__Assigned task__:
Retype all of the listing exactly, with no pictures.

__Data__:
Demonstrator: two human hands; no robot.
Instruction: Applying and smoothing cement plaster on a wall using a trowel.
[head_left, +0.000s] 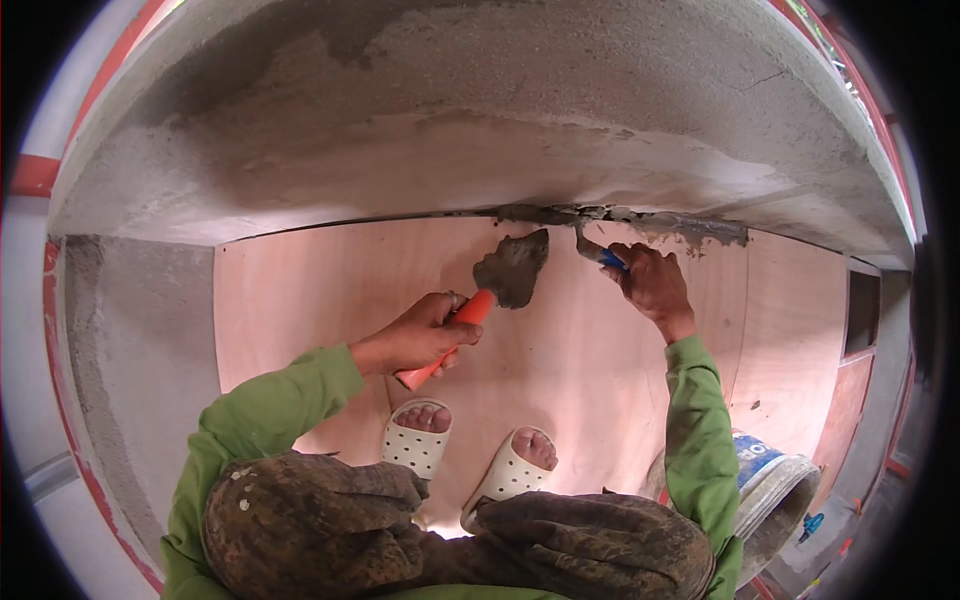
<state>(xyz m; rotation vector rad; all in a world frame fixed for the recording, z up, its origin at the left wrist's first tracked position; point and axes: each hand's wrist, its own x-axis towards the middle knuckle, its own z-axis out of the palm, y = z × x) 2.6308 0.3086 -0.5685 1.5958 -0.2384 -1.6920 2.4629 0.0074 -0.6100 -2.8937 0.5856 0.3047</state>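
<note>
My left hand is closed round the red-orange handle of a trowel. Its blade carries a patch of wet grey mortar and is held over the plywood. In my right hand is a small trowel with a blue handle, its narrow blade pointing at the seam where the plywood meets the cement wall. A rough strip of mortar runs along that seam, uneven and broken near the blade tip.
Plywood sheets lie beneath me, my feet in white perforated slippers on them. A curved grey cement wall rises ahead. A mortar-stained bucket lies tipped at my right. Beyond it is a small teal object.
</note>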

__Completed task__:
Demonstrator: two human hands; no robot.
Instruction: Applying and smoothing cement plaster on a wall using a trowel.
[head_left, +0.000s] 
<state>(xyz m; rotation vector rad; all in a world frame fixed for the recording, z up, its origin at the left wrist's first tracked position; point and axes: each hand's wrist, its own x-axis towards the middle knuckle, its own z-axis out of the palm, y = z × x) 2.6308 0.3086 -0.5685 1.5958 -0.2384 -1.6920 2.4629 0.0074 -0.6100 -2.8937 0.5856 0.3047</state>
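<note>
My left hand is closed round the red-orange handle of a trowel. Its blade carries a patch of wet grey mortar and is held over the plywood. In my right hand is a small trowel with a blue handle, its narrow blade pointing at the seam where the plywood meets the cement wall. A rough strip of mortar runs along that seam, uneven and broken near the blade tip.
Plywood sheets lie beneath me, my feet in white perforated slippers on them. A curved grey cement wall rises ahead. A mortar-stained bucket lies tipped at my right. Beyond it is a small teal object.
</note>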

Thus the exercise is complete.